I"m new here GrannyJo, my name is Denise.  I am so sorry to hear about your accident.  It seems like we have to be so careful, and my thought usually is, if I'm spending too much time focusing on being careful, I'm going to have little time left for other things!!  Keep us posted on how you are progressing


----------



## Happyflowerlady (Feb 12, 2014)

Broken legs are SO no fun, Grannyjo ! I had a broken leg from a horseback riding accident, and they had to put the metal braces on to hold it together enough for the wound to heal, then another 6 months in a cast after that.
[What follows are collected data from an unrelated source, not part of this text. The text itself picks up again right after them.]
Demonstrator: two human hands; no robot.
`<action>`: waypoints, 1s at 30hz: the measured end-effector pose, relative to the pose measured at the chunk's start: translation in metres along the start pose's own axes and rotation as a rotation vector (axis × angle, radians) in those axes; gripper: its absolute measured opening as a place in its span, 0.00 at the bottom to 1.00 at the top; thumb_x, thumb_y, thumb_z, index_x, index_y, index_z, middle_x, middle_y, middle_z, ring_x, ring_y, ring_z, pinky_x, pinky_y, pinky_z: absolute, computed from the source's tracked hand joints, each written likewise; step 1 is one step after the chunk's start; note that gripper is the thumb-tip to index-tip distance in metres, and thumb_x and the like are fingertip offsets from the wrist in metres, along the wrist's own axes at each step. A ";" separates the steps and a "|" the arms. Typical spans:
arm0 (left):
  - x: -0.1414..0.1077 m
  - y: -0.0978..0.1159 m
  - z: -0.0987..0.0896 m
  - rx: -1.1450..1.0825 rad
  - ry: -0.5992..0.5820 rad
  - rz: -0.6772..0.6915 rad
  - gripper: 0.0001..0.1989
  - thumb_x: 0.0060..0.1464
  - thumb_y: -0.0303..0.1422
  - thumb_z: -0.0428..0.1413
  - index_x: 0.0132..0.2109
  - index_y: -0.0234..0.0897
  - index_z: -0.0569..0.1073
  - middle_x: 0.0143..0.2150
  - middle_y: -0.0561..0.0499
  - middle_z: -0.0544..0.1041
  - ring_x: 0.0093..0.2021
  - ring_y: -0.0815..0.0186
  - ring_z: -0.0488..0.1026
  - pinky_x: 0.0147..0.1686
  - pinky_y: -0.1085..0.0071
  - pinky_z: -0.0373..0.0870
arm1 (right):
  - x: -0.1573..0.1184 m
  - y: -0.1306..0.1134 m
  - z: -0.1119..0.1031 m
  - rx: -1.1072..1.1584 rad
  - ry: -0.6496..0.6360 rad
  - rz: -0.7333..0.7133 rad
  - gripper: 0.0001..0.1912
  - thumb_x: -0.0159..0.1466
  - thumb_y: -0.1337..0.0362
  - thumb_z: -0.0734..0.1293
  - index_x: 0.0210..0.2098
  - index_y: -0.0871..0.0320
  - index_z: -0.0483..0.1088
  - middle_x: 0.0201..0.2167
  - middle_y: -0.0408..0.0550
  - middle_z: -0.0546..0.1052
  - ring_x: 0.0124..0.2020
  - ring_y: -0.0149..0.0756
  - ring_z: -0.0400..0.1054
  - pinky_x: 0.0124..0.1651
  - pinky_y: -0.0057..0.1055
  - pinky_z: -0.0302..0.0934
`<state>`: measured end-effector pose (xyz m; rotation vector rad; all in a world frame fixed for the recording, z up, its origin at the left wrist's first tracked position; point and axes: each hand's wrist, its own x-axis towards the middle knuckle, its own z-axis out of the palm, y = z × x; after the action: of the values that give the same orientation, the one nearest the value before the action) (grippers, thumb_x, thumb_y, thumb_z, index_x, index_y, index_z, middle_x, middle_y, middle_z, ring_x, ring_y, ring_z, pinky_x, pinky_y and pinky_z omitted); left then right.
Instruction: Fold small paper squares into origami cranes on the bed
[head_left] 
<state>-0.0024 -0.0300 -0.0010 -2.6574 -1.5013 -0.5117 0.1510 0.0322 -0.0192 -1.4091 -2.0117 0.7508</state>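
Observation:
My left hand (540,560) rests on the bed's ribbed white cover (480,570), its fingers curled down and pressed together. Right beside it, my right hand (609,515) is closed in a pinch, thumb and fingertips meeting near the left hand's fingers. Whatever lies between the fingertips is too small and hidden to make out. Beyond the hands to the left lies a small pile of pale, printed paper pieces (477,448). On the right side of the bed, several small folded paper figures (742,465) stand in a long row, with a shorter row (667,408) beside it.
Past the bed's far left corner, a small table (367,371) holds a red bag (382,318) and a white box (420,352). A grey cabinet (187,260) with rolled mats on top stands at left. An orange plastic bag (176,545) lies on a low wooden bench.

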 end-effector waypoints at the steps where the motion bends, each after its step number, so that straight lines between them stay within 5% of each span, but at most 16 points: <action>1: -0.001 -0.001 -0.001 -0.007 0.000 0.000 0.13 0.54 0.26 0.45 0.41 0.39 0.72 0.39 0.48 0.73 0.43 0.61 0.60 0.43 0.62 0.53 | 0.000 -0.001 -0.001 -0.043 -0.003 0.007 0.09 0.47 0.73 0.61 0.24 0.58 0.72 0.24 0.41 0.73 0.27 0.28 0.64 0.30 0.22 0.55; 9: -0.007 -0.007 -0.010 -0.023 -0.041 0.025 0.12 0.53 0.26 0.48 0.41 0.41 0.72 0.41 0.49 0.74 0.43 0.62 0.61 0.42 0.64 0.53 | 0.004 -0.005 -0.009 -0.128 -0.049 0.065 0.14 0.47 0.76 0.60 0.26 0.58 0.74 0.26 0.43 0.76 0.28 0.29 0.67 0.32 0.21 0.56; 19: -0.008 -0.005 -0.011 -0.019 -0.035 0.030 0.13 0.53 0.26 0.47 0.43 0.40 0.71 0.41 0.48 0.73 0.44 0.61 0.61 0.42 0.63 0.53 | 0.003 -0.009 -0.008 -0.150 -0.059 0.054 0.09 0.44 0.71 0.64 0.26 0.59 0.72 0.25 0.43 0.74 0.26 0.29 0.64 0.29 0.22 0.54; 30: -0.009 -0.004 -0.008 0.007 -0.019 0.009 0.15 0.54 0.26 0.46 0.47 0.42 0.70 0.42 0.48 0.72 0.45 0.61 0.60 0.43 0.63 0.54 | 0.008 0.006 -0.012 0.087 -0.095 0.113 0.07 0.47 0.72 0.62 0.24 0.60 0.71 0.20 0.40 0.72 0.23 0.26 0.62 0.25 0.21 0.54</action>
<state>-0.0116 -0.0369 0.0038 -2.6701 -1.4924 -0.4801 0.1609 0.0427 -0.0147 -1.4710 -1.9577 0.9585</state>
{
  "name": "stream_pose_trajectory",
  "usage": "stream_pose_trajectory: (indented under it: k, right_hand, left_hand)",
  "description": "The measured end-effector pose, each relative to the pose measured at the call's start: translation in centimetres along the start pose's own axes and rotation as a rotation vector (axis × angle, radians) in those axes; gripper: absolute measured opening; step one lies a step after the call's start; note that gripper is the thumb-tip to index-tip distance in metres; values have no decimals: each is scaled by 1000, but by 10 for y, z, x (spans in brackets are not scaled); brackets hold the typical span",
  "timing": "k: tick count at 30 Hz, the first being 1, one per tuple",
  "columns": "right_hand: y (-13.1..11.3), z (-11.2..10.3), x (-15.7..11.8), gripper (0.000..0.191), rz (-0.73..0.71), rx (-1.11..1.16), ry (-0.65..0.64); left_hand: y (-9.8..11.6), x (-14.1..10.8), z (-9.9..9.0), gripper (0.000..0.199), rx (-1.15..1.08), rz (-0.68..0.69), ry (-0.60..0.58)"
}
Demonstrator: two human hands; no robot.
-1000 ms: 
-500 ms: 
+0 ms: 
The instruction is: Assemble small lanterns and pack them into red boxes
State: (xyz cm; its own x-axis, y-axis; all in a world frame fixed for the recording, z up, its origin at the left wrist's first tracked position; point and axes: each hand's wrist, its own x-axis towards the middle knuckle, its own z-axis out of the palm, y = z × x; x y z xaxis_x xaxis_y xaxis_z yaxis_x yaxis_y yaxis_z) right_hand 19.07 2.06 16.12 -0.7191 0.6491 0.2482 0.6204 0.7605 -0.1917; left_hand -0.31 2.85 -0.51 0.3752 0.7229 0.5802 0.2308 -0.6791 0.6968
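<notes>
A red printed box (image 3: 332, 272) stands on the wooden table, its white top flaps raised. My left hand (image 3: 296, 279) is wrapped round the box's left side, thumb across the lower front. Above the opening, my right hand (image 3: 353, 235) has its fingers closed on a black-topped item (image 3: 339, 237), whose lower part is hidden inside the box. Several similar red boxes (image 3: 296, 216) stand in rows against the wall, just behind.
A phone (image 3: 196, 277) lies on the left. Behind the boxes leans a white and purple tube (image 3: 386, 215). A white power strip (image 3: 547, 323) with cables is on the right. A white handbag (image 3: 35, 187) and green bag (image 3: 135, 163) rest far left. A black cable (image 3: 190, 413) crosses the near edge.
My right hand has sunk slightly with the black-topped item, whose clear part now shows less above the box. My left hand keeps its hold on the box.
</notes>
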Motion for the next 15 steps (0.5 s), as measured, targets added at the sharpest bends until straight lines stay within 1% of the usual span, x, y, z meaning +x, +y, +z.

The whole thing was a nightmare, so you have my complete and total sympathy.
I kept my leg elevated as much as possible, but there is still a whole lot of pain and swelling no matter what you do.
Take care, and sending prayers for speedy healing.


----------



## i_am_Lois (Feb 12, 2014)

OUCH!!!

Get better real soon. :flowers:


----------



## DorothyinOz (Feb 12, 2014)

I'm a newbie, but still so sorry to hear of your accident.


----------



## Fern (Feb 12, 2014)

that's nasty, You sure made a good job of it.


----------



## SeaBreeze (Feb 12, 2014)

That sounds terrible Grannyjo, hope you can heal quickly and the pain isn't too severe, warm thoughts being sent your way...hugs. :love_heart:


----------



## Vivjen (Feb 12, 2014)

Do hope you feel better soon; and your leg and ankle heal quickly.


----------



## Jillaroo (Feb 12, 2014)

_Grannyjo i am thinking of you, what an awful thing to happen, i do hope all goes well and that your injuries heal well_


----------



## Jackie22 (Feb 12, 2014)

Many hugs to you, GrannyJo, so sorry to hear this, I hope your recovery goes well.


----------



## Pappy (Feb 12, 2014)

GrannyJo....couldn't find any flowers, so sending you some candy. Feel better soon.:chocolate:


----------



## Warrigal (Feb 12, 2014)

That's really awful, Grannyjo, but the Pollyanna voice in my head is saying that in lots of ways you have been lucky in that you were able to get to the phone to summon help.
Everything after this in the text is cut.